TASK TO CARRY OUT: Show each line of the listing in which the word "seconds" occurs.

GIVEN INFORMATION:
[Start of Attachment]

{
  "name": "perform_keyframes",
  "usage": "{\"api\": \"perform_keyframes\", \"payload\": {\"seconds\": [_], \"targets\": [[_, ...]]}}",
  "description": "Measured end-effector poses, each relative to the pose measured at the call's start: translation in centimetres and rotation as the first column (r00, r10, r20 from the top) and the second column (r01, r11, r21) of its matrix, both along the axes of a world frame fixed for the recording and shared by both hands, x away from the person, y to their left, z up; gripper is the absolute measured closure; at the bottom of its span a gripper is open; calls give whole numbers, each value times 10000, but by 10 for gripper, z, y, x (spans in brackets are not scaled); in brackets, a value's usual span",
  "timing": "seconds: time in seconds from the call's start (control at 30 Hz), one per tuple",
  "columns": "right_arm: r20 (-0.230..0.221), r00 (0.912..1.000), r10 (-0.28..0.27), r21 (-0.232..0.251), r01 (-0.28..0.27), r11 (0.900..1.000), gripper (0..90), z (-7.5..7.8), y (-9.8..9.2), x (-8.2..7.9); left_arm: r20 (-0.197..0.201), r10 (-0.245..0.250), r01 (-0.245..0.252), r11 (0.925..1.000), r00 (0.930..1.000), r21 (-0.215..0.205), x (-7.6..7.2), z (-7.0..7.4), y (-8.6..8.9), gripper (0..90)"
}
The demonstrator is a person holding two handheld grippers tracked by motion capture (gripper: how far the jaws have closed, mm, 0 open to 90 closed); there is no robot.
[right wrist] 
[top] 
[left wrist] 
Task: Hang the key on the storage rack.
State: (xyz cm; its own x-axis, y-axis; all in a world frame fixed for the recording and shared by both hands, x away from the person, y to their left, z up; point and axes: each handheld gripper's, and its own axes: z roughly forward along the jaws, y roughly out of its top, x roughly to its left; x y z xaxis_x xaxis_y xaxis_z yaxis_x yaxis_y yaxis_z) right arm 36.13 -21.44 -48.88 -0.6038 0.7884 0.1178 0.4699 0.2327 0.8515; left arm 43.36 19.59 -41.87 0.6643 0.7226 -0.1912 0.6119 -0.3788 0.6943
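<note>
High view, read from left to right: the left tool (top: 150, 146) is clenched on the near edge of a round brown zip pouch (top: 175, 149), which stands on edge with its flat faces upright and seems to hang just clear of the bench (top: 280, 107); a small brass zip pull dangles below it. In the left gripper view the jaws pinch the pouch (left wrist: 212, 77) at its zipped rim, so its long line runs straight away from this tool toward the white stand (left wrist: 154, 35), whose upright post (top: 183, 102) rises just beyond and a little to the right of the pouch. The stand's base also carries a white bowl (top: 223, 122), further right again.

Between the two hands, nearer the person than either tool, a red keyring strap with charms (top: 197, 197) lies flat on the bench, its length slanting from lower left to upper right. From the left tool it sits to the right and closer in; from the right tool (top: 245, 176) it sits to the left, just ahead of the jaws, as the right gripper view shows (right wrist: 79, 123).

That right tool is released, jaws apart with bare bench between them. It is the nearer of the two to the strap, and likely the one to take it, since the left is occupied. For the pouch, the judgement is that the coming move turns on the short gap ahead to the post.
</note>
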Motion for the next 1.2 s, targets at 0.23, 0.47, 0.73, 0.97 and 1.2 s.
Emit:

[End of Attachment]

RESPONSE AREA:
  "usage": "{\"api\": \"perform_keyframes\", \"payload\": {\"seconds\": [_], \"targets\": [[_, ...]]}}",
  "timing": "seconds: time in seconds from the call's start (control at 30 Hz), one per tuple",

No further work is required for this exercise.